HashMap
An array of buckets, a hash function, and linked lists for collisions. Simple pieces that combine into the most used data structure in software engineering.
Key Abstractions
Public API for put, get, remove. Manages capacity and triggers resizing.
Key-value-hash triple. Stores the precomputed hash to avoid rehashing during resize.
Strategy interface for computing hash codes. Swappable for different key types.
Class Diagram
How It Works
Every HashMap boils down to the same three-step dance: hash the key, pick a bucket, and handle collisions. You take a key, run it through a hash function to get an integer, then map that integer to an array index. When two keys land on the same index (and they will), you need a collision resolution strategy.
We use separate chaining here.

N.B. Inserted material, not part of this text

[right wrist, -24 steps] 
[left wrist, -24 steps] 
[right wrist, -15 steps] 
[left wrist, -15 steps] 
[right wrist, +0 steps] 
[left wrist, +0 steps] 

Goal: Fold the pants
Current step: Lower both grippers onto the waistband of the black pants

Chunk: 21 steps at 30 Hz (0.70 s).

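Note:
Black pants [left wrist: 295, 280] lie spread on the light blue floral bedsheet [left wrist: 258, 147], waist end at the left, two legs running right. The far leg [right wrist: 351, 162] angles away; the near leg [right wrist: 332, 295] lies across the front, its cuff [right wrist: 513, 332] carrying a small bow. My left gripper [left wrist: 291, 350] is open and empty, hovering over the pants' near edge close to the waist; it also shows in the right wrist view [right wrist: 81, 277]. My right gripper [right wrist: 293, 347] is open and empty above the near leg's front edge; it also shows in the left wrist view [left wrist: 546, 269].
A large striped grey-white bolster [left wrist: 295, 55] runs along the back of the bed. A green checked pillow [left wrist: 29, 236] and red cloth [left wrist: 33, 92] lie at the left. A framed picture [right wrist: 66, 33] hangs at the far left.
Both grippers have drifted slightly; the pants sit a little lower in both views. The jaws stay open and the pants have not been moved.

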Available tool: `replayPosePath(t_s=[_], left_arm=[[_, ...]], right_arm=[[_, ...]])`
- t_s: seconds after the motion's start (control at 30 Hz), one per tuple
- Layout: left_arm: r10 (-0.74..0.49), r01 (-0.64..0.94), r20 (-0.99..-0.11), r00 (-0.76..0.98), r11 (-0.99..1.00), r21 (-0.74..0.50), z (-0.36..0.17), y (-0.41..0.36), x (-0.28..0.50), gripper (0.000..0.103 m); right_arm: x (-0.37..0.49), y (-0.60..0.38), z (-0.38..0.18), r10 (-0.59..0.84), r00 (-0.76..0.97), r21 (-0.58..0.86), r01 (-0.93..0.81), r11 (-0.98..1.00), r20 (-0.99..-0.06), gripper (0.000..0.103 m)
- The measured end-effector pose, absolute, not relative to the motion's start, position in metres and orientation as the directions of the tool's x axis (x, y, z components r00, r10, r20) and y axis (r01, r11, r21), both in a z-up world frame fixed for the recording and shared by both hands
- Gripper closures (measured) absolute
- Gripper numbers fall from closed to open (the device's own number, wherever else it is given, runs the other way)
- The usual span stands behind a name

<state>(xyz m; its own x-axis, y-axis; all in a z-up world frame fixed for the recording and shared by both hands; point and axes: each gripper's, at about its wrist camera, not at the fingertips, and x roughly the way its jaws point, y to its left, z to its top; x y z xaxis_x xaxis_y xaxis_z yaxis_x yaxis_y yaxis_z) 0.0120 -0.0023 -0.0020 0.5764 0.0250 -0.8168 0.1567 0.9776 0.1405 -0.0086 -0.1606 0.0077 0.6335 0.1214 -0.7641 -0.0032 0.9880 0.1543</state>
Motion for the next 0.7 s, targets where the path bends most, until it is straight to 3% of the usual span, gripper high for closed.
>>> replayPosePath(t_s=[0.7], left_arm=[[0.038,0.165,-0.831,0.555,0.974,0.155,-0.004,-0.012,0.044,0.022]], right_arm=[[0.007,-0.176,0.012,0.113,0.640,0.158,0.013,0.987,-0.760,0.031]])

Each bucket holds a linked list of entries. When a collision happens, the new entry gets prepended to the list at that index. It sounds like it could get slow, but as long as the load factor stays below 0.75, most chains have zero or one entry. Average case stays O(1).
Requirements
Functional
put(key, value)inserts a new entry or updates an existing oneget(key)returns the associated value, or null/None if the key doesn't existremove(key)deletes the entry and returns whether it existed- Automatically resizes when the number of entries exceeds the load factor threshold
Non-Functional
- O(1) amortized time for put, get, and remove
- Thread-safe for concurrent access
- Hash function should be swappable via Strategy pattern
Design Decisions
Why separate chaining over open addressing?
Open addressing (linear probing, double hashing) stores everything in the main array. Sounds cache-friendly, and it is. But deletions become painful. You need tombstone markers, and over time those tombstones degrade performance unless you periodically rehash. Separate chaining handles deletions cleanly since you just unlink a node. It also degrades more gracefully under high load. When chains grow, performance drops linearly. Open addressing can hit clustering cascades where a single hot region tanks the whole table.
Why power-of-2 capacity?
With an arbitrary capacity, you compute the bucket index using modulo: hash % capacity. Division is slow. With power-of-2 capacity, you replace it with a bitmask: hash & (capacity - 1). Same result, much faster. The tradeoff is that poor hash functions with patterns in the low bits will cluster more. That's why we include bit-spreading in the hash function, mixing high bits into low bits to counteract this.
Why rehash at 0.75 load factor?
It's a balance between space and time. At 0.5 you waste half your memory. At 1.0 you have an average chain length of 1 but worst-case chains get long enough to hurt. 0.75 is the sweet spot that Java's HashMap settled on after benchmarking, and it works well in practice. Most buckets hold 0 or 1 entries, and resize frequency stays reasonable.
Why store the hash code in each Entry?
During resize, every single entry needs to be re-indexed into the new bucket array. If you don't store the hash, you have to recompute it for every entry. For objects with expensive hashCode() implementations (like long strings), that adds up fast. One extra int per entry is a small price for avoiding redundant computation during resize.
Interview Follow-ups
- "How would you handle a hash-flooding attack?" Use a randomized hash function or switch to a balanced tree for buckets once chain length exceeds a threshold (this is what Java 8+ does at length 8). Randomization prevents attackers from crafting inputs that all hash to the same bucket.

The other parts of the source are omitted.